Temos sondagens agora, umas mais recentes, outras mais antigas, e todas confirmam uma proximidade. Todas falam agora em empate técnico, com tendências umas a subir, outras a descer. Se em um ano recuperamos 14 pontos, imagine o que é que vamos fazer nos próximos três.

Diria que a estratégia do PSD está a ser atrapalhada por questões internas? Temos Carlos Moedas e Passos Coelho a serem cada vez mais apontados como potenciais candidatos à liderança do partido após as eleições europeias.

Atrapalhado um partido que tem um presidente de Câmara de Lisboa a fazer um excelente mandato? Temos imenso orgulho no ótimo desempenho, no sucesso, na transformação que Carlos Moedas está a trazer a Lisboa.

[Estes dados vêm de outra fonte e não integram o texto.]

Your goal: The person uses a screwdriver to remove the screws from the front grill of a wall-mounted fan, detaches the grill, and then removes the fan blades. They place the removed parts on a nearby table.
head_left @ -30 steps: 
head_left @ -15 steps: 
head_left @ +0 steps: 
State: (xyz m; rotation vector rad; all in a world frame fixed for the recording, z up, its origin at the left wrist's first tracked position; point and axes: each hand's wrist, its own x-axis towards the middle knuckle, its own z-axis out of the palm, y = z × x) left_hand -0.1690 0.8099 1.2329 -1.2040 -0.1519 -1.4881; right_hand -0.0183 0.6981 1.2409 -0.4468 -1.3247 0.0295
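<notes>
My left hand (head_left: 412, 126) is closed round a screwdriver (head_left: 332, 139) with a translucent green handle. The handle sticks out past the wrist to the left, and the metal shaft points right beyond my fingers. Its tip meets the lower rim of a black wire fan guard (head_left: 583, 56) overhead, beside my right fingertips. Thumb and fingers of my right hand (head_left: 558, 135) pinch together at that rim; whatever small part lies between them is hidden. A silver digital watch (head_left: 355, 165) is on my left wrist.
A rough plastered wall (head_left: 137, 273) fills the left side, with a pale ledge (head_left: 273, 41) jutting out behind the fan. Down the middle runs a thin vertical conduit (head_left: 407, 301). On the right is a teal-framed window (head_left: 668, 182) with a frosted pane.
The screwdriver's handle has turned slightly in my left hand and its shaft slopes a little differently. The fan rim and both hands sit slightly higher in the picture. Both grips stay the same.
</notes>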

Não está Moedas a posicionar-se?

Está a cumprir o seu mandato.

Está a evitar falar de Passos?

O PSD tem orgulho nos seus ex-presidentes, mas em particular no ex-primeiro-ministro Passos Coelho. Vivemos muito confortáveis com o que ele fez pelo país. Tenho este princípio na vida: só quem tem pouco que fazer, não sabe para onde ir, nem tem capacidade de transformar, é que vive assustado com retrovisores. No caso do PSD, no caso do presidente do PSD, todos contam.

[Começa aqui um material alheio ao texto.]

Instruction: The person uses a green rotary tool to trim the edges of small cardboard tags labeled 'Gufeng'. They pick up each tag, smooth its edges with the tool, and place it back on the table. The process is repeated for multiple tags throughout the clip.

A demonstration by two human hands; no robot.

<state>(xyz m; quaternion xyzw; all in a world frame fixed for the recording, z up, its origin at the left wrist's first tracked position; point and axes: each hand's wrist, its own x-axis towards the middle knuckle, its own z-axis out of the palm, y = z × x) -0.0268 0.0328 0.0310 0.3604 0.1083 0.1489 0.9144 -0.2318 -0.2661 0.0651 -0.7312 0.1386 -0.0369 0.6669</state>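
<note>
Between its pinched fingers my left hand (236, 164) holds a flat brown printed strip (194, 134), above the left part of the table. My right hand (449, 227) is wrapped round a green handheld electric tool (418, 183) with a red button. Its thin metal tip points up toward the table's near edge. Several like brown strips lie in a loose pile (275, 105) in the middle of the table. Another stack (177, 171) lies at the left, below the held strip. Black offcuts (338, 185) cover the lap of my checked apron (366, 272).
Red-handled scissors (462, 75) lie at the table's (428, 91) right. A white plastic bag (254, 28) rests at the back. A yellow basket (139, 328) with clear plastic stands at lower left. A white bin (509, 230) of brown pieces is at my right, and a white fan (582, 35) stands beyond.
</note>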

Luís Montenegro levou mais de um ano a clarificar em definitivo a posição do partido relativamente a qualquer tipo de aliança com o Chega. Esta hesitação e esta falta de clarificação prejudicou a afirmação do atual líder do PSD?

A mensagem foi toda coerente, ou não foi?

A verdade é que foi faltando dizer a palavra 'Chega'.

Agora que a fome da palavra foi satisfeita, querem continuar a falar sobre a palavra como se o assunto não estivesse arrumado?